▶ [Work order] The full listing should be set down again without a single alteration.

▶ [Data section]
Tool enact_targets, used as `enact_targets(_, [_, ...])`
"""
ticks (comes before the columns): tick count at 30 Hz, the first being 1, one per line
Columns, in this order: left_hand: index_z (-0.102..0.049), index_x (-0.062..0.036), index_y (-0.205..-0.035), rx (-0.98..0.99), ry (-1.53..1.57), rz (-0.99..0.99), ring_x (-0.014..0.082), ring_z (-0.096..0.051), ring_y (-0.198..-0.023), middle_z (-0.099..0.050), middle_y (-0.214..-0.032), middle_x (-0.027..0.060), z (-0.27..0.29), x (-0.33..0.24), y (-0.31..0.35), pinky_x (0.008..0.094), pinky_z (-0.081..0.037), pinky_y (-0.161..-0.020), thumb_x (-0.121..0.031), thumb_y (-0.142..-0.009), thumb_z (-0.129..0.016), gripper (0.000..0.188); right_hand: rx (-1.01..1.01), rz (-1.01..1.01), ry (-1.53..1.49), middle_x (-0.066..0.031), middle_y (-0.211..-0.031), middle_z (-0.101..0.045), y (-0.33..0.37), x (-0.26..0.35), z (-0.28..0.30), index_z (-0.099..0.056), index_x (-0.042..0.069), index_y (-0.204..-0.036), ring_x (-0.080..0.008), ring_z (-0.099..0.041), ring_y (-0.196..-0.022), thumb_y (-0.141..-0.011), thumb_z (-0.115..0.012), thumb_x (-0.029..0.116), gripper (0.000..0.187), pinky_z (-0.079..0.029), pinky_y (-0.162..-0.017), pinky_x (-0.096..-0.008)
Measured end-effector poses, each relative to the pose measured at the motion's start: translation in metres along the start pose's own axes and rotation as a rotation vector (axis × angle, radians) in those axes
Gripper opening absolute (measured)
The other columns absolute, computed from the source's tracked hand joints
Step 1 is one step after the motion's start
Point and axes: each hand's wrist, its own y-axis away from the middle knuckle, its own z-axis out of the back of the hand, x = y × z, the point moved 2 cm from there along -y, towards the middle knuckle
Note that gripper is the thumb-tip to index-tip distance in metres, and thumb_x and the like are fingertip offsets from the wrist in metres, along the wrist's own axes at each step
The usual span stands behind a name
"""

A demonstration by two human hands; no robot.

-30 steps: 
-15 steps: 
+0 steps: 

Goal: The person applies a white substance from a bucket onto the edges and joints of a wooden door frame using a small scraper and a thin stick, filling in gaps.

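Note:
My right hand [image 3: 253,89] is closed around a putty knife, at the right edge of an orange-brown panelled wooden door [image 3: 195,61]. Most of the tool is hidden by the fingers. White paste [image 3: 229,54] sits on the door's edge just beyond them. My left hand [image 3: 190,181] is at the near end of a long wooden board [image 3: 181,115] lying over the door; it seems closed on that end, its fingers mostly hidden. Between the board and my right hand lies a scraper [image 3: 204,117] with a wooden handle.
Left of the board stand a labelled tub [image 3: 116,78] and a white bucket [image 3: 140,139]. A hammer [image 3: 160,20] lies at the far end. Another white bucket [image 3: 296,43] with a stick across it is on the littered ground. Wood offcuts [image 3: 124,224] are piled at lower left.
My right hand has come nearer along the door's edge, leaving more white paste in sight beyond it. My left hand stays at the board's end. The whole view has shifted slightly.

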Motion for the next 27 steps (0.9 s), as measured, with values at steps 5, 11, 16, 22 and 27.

▶ [Response to this exercise]
Tool enact_targets, used as `enact_targets(_, [_, ...])`
"""
ticks (comes before the columns): tick count at 30 Hz, the first being 1, one per line
Columns, in this order: left_hand: index_z (-0.102..0.049), index_x (-0.062..0.036), index_y (-0.205..-0.035), rx (-0.98..0.99), ry (-1.53..1.57), rz (-0.99..0.99), ring_x (-0.014..0.082), ring_z (-0.096..0.051), ring_y (-0.198..-0.023), middle_z (-0.099..0.050), middle_y (-0.214..-0.032), middle_x (-0.027..0.060), z (-0.27..0.29), x (-0.33..0.24), y (-0.31..0.35), pinky_x (0.008..0.094), pinky_z (-0.081..0.037), pinky_y (-0.161..-0.020), thumb_x (-0.121..0.031), thumb_y (-0.142..-0.009), thumb_z (-0.129..0.016), gripper (0.000..0.188); right_hand: rx (-1.01..1.01), rz (-1.01..1.01), ry (-1.53..1.49), middle_x (-0.066..0.031), middle_y (-0.211..-0.031), middle_z (-0.101..0.045), y (-0.33..0.37), x (-0.26..0.35), z (-0.28..0.30), index_z (-0.099..0.056), index_x (-0.042..0.069), index_y (-0.204..-0.036), ring_x (-0.080..0.008), ring_z (-0.099..0.041), ring_y (-0.196..-0.022), thumb_y (-0.141..-0.011), thumb_z (-0.115..0.012), thumb_x (-0.029..0.116), gripper (0.000..0.187), pinky_z (-0.079..0.029), pinky_y (-0.162..-0.017), pinky_x (-0.096..-0.008)
Measured end-effector poses, each relative to the pose measured at the motion's start: translation in metres along the start pose's own axes and rotation as a rotation vector (axis × angle, radians) in those axes
Gripper opening absolute (measured)
The other columns absolute, computed from the source's tracked hand joints
Step 1 is one step after the motion's start
Point and axes: each hand's wrist, its own y-axis away from the middle knuckle, its own z-axis out of the back of the hand, x = y × z, the point moved 2 cm from there along -y, towards the middle knuckle
Note that gripper is the thumb-tip to index-tip distance in metres, and thumb_x and the like are fingertip offsets from the wrist in metres, along the wrist's own axes at each step
The usual span stands behind a name
"""

A demonstration by two human hands; no robot.

-30 steps: 
-15 steps: 
+0 steps: 

Goal: The person applies a white substance from a bucket onto the edges and joints of a wooden door frame using a small scraper and a thin stick, filling in gaps.

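Note:
My right hand [image 3: 253,89] is closed around a putty knife, at the right edge of an orange-brown panelled wooden door [image 3: 195,61]. Most of the tool is hidden by the fingers. White paste [image 3: 229,54] sits on the door's edge just beyond them. My left hand [image 3: 190,181] is at the near end of a long wooden board [image 3: 181,115] lying over the door; it seems closed on that end, its fingers mostly hidden. Between the board and my right hand lies a scraper [image 3: 204,117] with a wooden handle.
Left of the board stand a labelled tub [image 3: 116,78] and a white bucket [image 3: 140,139]. A hammer [image 3: 160,20] lies at the far end. Another white bucket [image 3: 296,43] with a stick across it is on the littered ground. Wood offcuts [image 3: 124,224] are piled at lower left.
My right hand has come nearer along the door's edge, leaving more white paste in sight beyond it. My left hand stays at the board's end. The whole view has shifted slightly.
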
Motion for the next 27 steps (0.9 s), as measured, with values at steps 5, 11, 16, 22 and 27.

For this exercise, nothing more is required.